__Work request__.
The listing below holds a line with "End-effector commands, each" and a later line with "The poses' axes". Write out those two lines and every line between them, exactly, and nothing else.

__Entries provided__.
◇ ◇ ◇ ◇ ◇ ◇ ◇

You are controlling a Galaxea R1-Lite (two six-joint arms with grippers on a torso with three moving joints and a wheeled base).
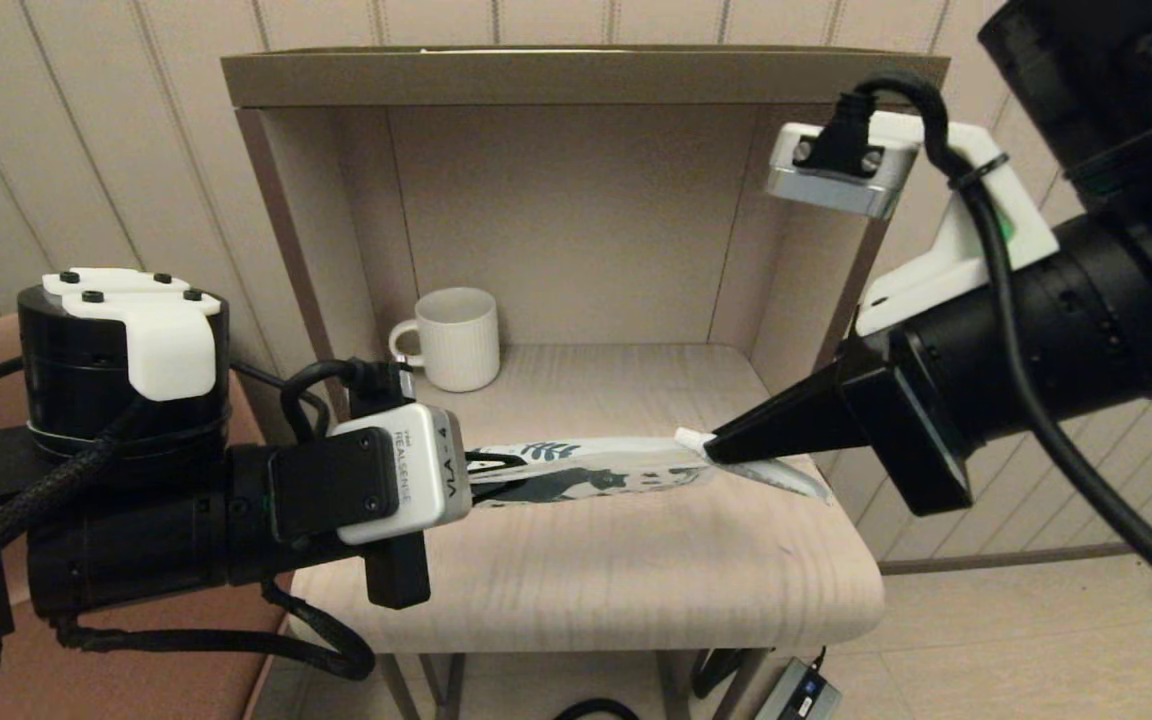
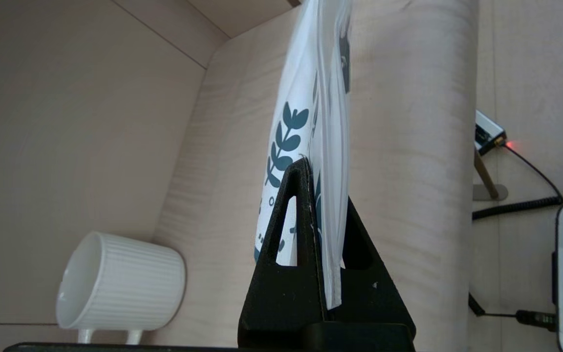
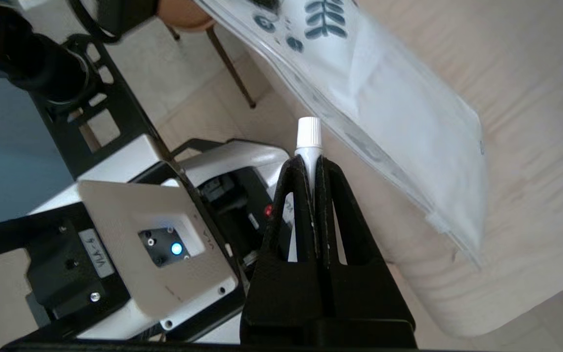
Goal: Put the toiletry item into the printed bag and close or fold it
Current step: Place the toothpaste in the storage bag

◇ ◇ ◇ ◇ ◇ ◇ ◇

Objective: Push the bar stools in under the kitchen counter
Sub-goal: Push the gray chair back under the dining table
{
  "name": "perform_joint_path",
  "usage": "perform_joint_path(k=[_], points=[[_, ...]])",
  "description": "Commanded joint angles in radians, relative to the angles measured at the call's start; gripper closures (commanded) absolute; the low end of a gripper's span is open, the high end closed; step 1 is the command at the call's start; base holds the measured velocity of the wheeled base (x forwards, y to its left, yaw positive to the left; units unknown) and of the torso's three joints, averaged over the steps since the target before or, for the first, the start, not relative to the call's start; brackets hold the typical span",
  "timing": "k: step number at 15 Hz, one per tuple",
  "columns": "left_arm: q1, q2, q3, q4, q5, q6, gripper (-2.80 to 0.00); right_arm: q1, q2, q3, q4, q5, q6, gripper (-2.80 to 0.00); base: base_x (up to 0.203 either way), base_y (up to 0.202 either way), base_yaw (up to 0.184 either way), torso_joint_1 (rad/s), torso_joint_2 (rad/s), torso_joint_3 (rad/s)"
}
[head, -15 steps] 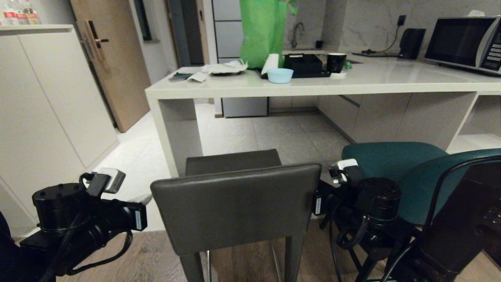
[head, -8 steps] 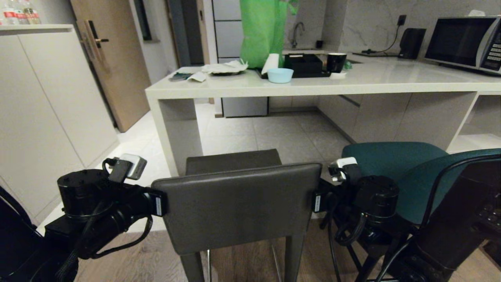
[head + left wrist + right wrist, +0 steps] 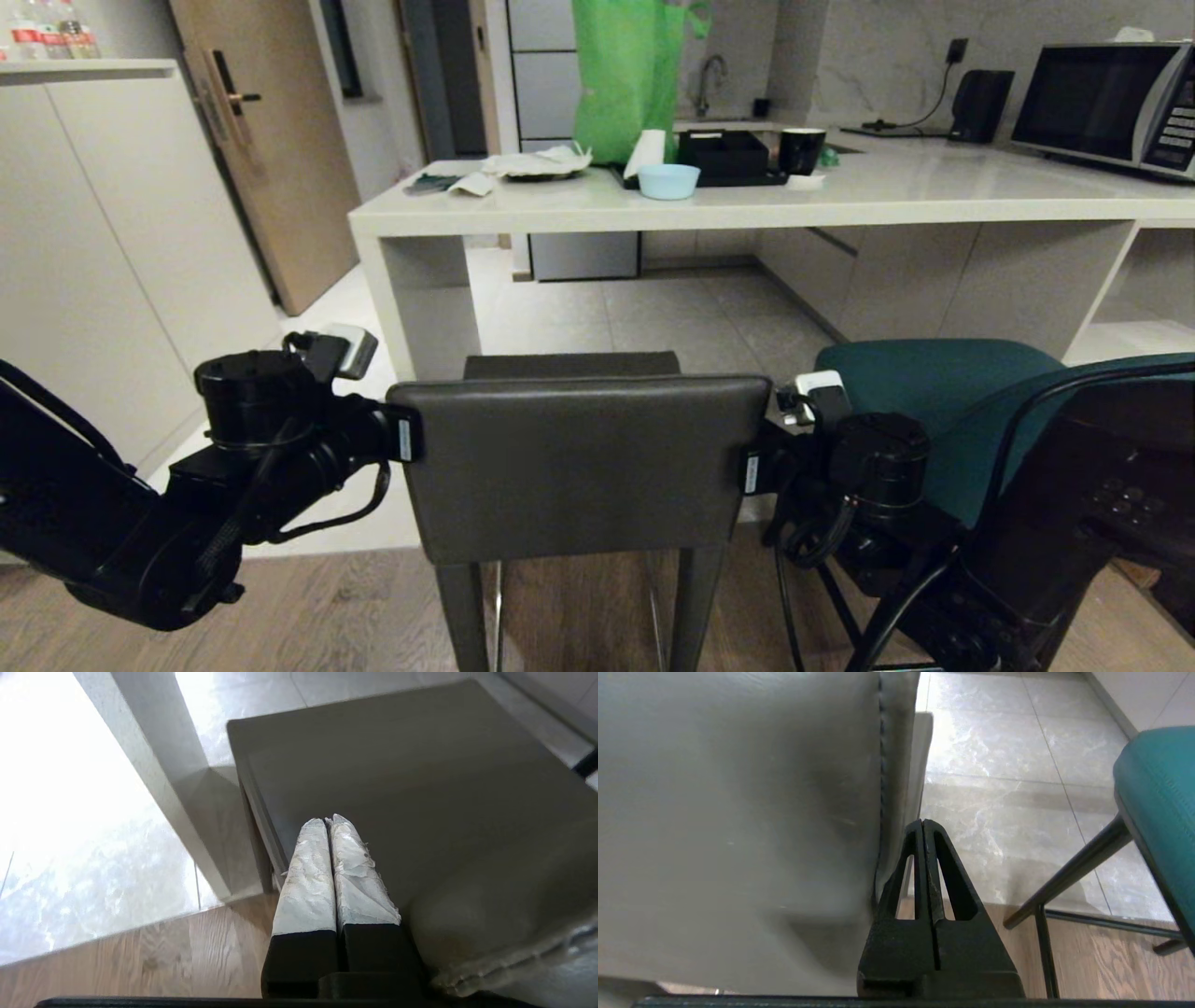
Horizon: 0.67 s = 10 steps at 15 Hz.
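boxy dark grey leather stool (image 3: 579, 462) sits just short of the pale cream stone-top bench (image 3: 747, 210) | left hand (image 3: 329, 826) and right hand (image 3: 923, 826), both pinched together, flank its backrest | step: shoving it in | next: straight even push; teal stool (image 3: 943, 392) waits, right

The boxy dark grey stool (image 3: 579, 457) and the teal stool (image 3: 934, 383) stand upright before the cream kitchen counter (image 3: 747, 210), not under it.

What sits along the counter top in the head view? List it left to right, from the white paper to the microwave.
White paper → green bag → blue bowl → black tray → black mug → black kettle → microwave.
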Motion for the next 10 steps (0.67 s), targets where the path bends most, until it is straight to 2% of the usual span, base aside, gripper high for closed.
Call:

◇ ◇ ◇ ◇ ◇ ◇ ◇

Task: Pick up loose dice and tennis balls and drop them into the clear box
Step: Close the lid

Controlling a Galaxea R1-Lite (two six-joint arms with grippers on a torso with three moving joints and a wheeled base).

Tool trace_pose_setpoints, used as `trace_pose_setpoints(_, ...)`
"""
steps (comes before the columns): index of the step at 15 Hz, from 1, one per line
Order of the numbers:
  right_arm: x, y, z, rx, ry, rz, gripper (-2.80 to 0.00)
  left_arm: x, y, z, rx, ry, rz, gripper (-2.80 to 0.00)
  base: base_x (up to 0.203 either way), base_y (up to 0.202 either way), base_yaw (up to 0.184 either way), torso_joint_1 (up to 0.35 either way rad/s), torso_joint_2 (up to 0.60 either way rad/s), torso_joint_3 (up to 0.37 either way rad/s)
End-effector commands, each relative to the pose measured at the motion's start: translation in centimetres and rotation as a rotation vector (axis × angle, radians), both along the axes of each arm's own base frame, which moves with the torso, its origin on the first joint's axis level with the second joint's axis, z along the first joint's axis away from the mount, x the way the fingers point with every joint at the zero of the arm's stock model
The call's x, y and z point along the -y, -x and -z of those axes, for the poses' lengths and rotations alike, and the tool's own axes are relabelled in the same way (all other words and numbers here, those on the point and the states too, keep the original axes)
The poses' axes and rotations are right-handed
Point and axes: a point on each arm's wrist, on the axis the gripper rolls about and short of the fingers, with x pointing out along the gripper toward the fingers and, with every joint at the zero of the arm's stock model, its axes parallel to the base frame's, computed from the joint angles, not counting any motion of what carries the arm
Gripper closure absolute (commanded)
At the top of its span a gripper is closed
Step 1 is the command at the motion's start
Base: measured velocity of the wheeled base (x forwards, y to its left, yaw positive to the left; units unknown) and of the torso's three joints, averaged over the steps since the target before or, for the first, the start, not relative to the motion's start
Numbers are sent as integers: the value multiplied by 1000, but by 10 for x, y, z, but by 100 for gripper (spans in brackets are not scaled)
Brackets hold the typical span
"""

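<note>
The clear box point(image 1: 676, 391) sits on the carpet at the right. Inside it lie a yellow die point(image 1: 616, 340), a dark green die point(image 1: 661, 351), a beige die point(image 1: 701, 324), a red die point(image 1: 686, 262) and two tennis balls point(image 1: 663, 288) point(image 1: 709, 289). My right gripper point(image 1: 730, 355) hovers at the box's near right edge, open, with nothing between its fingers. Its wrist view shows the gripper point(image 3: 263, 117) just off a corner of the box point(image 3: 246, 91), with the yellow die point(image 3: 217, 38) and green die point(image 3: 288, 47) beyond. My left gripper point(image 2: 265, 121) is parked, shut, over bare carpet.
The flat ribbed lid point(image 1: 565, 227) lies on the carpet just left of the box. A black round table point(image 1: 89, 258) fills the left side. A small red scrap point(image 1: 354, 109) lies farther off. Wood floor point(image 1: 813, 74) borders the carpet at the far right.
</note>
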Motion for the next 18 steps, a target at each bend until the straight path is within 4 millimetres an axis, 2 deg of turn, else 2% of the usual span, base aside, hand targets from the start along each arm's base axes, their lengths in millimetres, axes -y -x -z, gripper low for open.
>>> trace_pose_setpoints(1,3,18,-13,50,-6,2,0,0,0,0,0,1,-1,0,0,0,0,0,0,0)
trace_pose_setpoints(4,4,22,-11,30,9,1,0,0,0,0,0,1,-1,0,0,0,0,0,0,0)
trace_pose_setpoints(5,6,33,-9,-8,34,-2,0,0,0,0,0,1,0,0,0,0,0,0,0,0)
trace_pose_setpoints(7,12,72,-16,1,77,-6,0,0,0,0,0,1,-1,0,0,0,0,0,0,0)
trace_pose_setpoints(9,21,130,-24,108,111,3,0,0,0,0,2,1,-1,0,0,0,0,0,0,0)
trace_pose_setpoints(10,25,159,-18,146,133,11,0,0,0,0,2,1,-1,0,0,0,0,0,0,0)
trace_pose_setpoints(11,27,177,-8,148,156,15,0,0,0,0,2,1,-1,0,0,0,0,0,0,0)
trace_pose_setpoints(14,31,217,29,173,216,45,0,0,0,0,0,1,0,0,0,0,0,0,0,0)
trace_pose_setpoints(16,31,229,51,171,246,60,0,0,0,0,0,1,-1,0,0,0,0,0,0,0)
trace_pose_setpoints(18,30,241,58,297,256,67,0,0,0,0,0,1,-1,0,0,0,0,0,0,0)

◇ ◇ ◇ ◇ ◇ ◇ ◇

__Your solution__.
End-effector commands, each relative to the pose measured at the motion's start: translation in centimetres and rotation as a rotation vector (axis × angle, radians), both along the axes of each arm's own base frame, which moves with the torso, its origin on the first joint's axis level with the second joint's axis, z along the first joint's axis away from the mount, x the way the fingers point with every joint at the zero of the arm's stock model
The call's x, y and z point along the -y, -x and -z of those axes, for the poses' lengths and rotations alike, and the tool's own axes are relabelled in the same way (all other words and numbers here, those on the point and the states too, keep the original axes)
The poses' axes and rotations are right-handed

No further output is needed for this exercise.